Scaffolds out code for decision tree models that can learn to find relationships between multiple attributes of objects.

Project description

Decision Tree Writer

PyPI Latest Release License

This package allows you to train a binary classification decision tree on a list of labeled dictionaries or class instances, and then writes a new .py file with the code for the new decision tree model.

Installation

Simply run py -m pip install decision-tree-writer from the command line (Windows) or python3 -m pip install decision-tree-writer (Unix/macOS) and you're ready to go!

Usage

Please see the source code for an example program, and also please see the brief tutorial below:

0) Gather training data

Models are trained on a list of labeled dictionaries or objects. The algorithm only looks at attributes/keys that have numeric or Boolean values, so all nested objects or strings are simply ignored. If you train it with dictionaries, all of the items must have the same keys (with numeric or Boolean values; each can have different keys with string or object or whatever else values). Similarly, if you give it a list of objects, they must all have the same attributes (with integer, floating-point, or Boolean values).
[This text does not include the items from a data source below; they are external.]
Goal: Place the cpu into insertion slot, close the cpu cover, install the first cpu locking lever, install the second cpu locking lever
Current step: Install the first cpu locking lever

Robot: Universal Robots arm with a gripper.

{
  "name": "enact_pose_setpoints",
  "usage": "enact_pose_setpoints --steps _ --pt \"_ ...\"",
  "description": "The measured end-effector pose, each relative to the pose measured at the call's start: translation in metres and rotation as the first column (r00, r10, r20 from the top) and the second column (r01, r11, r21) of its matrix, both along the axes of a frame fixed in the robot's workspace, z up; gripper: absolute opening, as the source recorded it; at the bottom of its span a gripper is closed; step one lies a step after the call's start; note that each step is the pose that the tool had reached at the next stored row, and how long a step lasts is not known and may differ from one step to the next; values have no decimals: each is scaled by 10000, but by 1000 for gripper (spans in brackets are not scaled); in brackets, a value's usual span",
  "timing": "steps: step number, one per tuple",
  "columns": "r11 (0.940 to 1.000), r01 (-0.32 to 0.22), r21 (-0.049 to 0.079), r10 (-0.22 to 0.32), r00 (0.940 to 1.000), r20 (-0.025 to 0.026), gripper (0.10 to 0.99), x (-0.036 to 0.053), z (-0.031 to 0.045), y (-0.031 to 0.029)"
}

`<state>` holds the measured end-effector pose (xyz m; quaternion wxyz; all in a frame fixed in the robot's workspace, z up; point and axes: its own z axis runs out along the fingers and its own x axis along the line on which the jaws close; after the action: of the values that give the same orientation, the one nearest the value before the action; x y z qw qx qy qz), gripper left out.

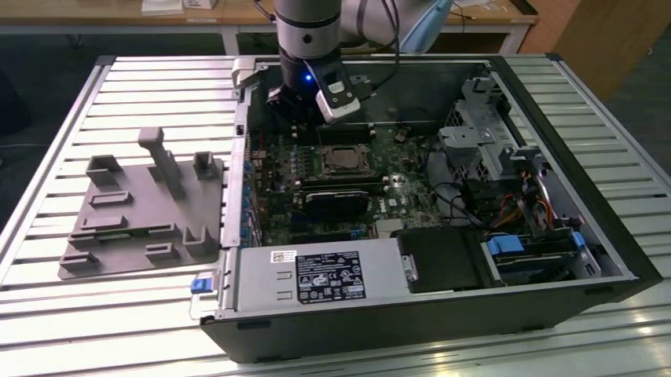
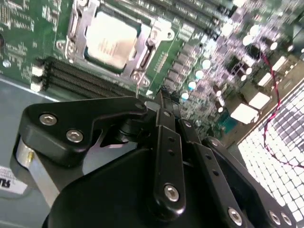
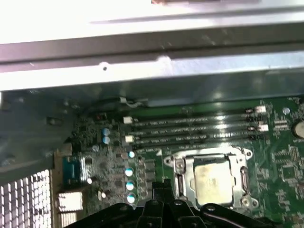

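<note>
Ribbed metal table (image 1: 157,86) — square silver cpu (image 1: 338,160) in metal-rimmed insertion slot (image 1: 320,161).

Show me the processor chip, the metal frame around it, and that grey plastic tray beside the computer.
chip (image 2: 110,40): second wrist view, middle of its silver face.
metal frame (image 2: 77,23): second wrist view, one side bar.
grey tray (image 1: 137,184): exterior view, flat base.

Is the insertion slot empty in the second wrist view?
No, the cpu lies in the insertion slot, its silver face framed by the cpu cover.
</note>
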<state>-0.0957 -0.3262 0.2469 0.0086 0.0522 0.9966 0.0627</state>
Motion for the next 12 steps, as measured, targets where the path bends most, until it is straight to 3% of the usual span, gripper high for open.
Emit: enact_pose_setpoints --steps 8,10,12 --pt "9941 0 1085 0 10000 -1 106 -41 0 0" --pt "9935 2 1134 -2 10000 0 106 -41 0 0" --pt "9920 -1 1265 1 10000 0 106 -41 0 0"
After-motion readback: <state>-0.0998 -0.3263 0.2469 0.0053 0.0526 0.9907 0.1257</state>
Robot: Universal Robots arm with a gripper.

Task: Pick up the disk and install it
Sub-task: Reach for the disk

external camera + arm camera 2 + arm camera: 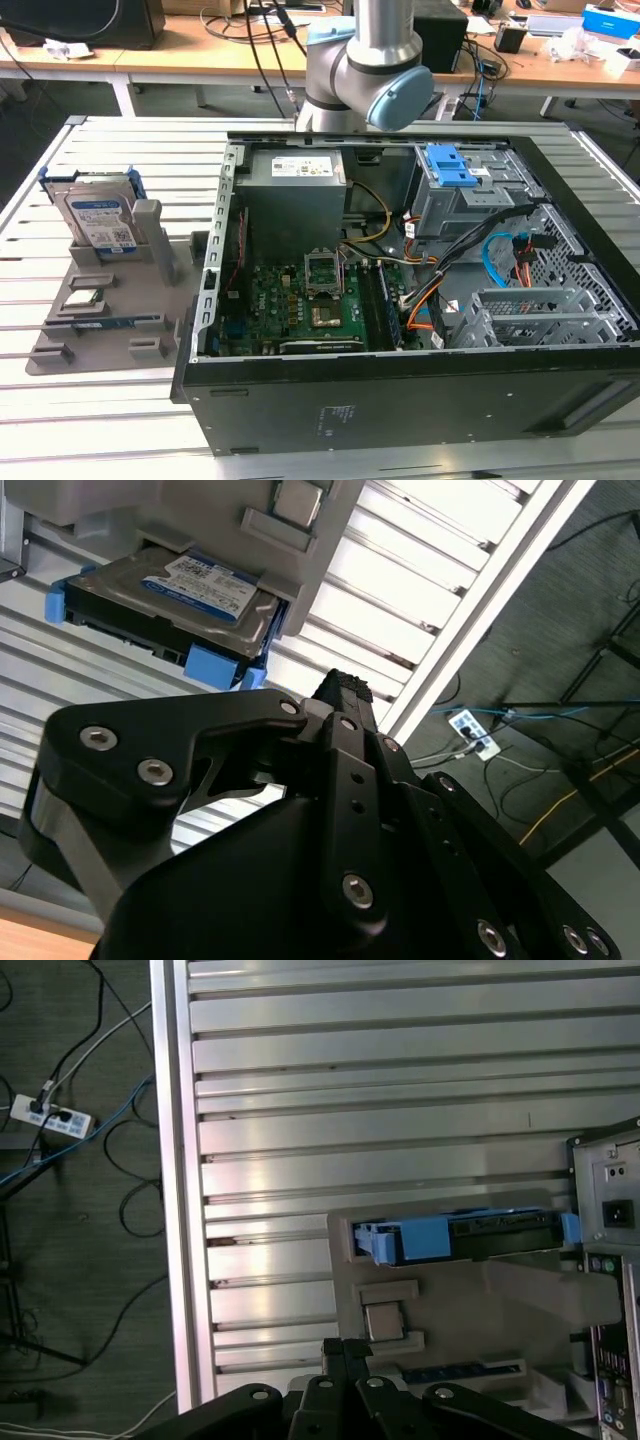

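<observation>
The gripper [345,1348] has its fingers drawn together on nothing. In both wrist views the disk [450,1235] lies out ahead of the fingertips, clear of them and untouched, and in the first wrist view it is edge-on, its long edge running across the line the fingers point along. In the exterior view the disk [100,215] stands propped in a grey holder [150,235] at the upper left of the frame, on the slatted table [130,150] and well apart from the open computer case [420,400].
</observation>
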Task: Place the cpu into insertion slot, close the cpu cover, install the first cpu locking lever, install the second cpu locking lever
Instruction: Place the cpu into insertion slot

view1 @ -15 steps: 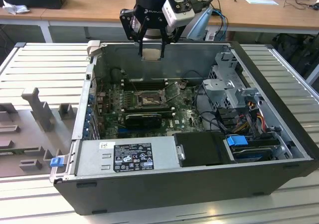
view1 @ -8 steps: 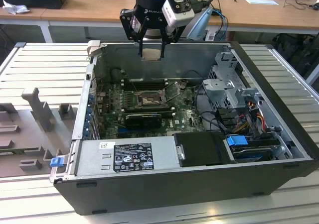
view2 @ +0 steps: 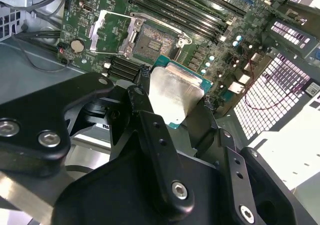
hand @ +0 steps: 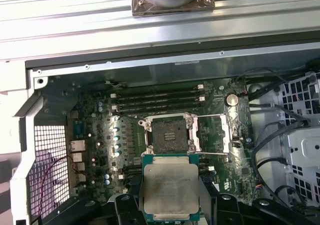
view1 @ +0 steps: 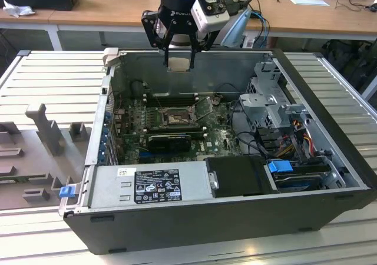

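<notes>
**A:** Where is the small flat square silvery-beige cpu (view1: pixel 178 65) at this moment?

**B:** It is clamped between the two black fingers (view1: pixel 167 53), which are drawn in narrow against its opposite edges. In the exterior view it hangs high over the open dark-grey metal computer case (view1: pixel 194 224), near the far wall and well apart from the board.

**A:** Why is it held roughly level, with the lid up?

**B:** I'd judge it's because the square insertion slot (hand: pixel 167 135), with its dark metal rim, lies face up on the green circuit board (hand: pixel 241 150), so a level chip matches it. The thin silver-grey frame of the cpu cover (hand: pixel 227 135) is swung open to one side, which leaves the slot bare. The cpu isn't seated yet.

**A:** What do the wrist views add?

**B:** The first wrist view sets the cpu just beside the slot, with the long black memory slots (hand: pixel 157 99) beyond. The second wrist view shows how the fingers grip and the green border round the chip's lid. The exterior view gives the height, which the wrist views flatten, and the ribbed grey desk (view1: pixel 47 70) under the case.
</notes>
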Controlling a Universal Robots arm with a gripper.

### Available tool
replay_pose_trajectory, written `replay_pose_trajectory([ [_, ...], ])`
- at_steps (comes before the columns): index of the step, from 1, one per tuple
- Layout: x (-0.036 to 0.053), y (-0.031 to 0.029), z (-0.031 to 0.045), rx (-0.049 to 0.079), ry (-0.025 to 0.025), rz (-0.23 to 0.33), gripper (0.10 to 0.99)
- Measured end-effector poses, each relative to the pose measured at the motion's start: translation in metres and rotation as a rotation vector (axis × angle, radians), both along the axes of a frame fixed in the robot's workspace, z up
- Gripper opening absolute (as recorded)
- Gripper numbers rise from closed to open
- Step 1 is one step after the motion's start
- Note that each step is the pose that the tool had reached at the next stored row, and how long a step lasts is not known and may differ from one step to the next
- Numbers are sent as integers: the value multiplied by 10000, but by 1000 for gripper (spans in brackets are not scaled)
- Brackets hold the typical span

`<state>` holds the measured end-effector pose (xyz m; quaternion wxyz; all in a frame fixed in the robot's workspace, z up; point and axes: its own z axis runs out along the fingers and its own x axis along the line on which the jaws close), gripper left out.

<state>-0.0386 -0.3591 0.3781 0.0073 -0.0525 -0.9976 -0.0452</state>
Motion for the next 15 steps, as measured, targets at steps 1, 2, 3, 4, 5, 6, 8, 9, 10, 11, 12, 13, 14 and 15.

Finally, all of the items in the data set must have a label attribute/key that has the same name for each item, and can have any value (as shown in this example data set):

# Here we're using some of the famous iris data set for an example.
iris_data = [
    { "species": "setosa", "sepal_length": 5.2, "sepal_width": 3.5, 
                            "petal_length": 1.5, "petal_width": 0.2},
    { "species": "setosa", "sepal_length": 5.2, "sepal_width": 4.1, 
                            "petal_length": 1.5, "petal_width": 0.1},
    { "species": "setosa", "sepal_length": 5.4, "sepal_width": 3.7, 
                            "petal_length": 1.5, "petal_width": 0.2},
    { "species": "versicolor", "sepal_length": 6.2, "sepal_width": 2.2, 
                            "petal_length": 4.5, "petal_width": 1.5},
    { "species": "versicolor", "sepal_length": 5.7, "sepal_width": 2.9, 
                            "petal_length": 4.2, "petal_width": 1.3},
    { "species": "versicolor", "sepal_length": 5.6, "sepal_width": 2.9, 
                            "petal_length": 3.6, "petal_width": 1.3},
    { "species": "virginica", "sepal_length": 7.2, "sepal_width": 3.2, 
                            "petal_length": 6.0, "petal_width": 1.8},
    { "species": "virginica", "sepal_length": 6.1, "sepal_width": 2.6, 
                            "petal_length": 5.6, "petal_width": 1.4},
    { "species": "virginica", "sepal_length": 6.8, "sepal_width": 3.0, 
                            "petal_length": 5.5, "petal_width": 2.1}
    ]

You could alternatively make an Iris class with the same attributes as the keys of each of these dictionaries:

from dataclasses import dataclass
@dataclass
class Iris:
    species: str
    sepal_length: float
    sepal_width: float
    petal_length: float
    petal_width: float
# And then instantiate twelve Iris objects with the previous data

1) Train the model

Use the DecisionTreeWriter class to train a model on a data set and write the code to a new file in a specified file folder (default folder is the same as your code) The label of an item in the training data set is a specified attribute or key (in this example, the key "species"):

from decision_tree_writer import DecisionTreeWriter

# Create the writer. 
# You must specify which attribute or key is the label of the data items.
# You can also specify the max branching depth of the tree (default [and max] is 998)
# or how many data items there must be to make a new branch (default is 1).
writer = DecisionTreeWriter(label_name="species")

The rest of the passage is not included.